- _Records supplied_:
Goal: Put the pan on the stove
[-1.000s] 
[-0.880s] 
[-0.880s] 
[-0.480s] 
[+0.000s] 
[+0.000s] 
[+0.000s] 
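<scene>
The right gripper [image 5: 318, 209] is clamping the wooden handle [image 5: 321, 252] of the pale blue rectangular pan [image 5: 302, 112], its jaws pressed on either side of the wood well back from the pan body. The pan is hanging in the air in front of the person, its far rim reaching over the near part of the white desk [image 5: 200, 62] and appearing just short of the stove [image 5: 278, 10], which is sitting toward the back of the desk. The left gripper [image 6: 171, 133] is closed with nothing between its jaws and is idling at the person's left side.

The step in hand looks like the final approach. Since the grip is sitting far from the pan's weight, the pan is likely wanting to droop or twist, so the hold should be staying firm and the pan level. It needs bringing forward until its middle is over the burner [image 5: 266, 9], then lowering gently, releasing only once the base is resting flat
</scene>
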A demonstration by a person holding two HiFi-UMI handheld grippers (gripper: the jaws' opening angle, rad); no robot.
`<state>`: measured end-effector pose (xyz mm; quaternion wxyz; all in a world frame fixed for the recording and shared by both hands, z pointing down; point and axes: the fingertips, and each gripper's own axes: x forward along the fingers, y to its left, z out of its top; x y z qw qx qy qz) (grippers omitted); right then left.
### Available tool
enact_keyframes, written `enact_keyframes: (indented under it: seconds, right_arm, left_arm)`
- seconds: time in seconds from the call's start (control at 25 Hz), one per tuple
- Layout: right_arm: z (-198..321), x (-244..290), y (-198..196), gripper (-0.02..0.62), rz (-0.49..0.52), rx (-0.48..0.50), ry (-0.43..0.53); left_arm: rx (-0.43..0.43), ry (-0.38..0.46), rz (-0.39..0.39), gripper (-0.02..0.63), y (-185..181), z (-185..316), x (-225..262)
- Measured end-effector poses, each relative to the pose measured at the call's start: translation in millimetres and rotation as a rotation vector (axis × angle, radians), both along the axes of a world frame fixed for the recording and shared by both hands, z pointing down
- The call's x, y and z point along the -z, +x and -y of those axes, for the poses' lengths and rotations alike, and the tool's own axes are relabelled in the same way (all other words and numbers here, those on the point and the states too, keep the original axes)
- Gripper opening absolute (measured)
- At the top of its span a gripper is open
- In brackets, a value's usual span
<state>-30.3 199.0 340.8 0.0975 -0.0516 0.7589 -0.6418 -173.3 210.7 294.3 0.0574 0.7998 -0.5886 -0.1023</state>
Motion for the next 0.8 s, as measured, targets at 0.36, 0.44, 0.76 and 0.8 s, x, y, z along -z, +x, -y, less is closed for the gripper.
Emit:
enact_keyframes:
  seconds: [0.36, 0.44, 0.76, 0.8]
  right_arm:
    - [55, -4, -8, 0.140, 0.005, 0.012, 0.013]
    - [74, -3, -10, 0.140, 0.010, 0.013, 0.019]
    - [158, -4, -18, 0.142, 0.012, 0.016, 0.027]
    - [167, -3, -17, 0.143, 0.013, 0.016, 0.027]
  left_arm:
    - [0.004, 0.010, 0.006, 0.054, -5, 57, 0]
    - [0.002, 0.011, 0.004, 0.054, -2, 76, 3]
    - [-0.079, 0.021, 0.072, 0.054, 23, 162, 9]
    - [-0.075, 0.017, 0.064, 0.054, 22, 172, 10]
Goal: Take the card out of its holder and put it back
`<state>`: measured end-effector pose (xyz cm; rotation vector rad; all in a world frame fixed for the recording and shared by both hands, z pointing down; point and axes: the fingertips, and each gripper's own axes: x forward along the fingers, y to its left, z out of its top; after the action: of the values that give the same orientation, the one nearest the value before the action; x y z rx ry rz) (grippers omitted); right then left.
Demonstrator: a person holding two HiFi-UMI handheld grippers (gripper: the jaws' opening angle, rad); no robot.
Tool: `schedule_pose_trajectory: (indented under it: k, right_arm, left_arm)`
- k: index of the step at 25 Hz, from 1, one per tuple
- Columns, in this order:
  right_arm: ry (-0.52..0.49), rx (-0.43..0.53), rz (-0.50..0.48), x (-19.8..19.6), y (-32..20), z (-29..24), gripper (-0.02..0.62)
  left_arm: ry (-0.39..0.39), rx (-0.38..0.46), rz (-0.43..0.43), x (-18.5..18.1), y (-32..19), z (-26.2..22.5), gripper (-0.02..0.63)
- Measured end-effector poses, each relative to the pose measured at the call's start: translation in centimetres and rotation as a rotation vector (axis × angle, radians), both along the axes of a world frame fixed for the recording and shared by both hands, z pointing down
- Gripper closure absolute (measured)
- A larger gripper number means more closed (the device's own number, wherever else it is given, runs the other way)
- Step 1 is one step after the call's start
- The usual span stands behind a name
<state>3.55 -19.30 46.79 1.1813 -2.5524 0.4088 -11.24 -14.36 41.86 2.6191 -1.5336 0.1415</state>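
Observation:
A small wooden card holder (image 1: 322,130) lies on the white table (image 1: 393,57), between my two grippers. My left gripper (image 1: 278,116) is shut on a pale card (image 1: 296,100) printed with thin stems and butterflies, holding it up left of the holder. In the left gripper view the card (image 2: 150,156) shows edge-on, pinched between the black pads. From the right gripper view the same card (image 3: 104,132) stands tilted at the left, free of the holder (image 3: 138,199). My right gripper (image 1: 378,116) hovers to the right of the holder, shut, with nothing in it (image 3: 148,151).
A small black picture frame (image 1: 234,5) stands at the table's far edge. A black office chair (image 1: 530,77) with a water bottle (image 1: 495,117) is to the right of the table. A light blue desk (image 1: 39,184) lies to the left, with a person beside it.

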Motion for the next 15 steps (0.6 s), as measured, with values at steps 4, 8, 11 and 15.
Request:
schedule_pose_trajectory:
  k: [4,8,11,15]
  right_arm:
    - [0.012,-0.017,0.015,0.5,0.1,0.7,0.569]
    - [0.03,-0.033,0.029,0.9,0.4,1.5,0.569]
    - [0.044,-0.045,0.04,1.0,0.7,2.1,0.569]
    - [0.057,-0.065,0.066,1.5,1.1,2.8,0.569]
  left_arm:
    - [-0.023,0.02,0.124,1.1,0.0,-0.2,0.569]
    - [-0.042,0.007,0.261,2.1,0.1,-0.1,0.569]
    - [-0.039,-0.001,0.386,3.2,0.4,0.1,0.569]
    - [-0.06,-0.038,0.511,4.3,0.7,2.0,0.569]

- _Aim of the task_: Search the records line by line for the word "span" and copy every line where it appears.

- _Solution for this exercise_:
- At the top of its span a gripper is open
- In brackets, a value's usual span
- The usual span stands behind a name

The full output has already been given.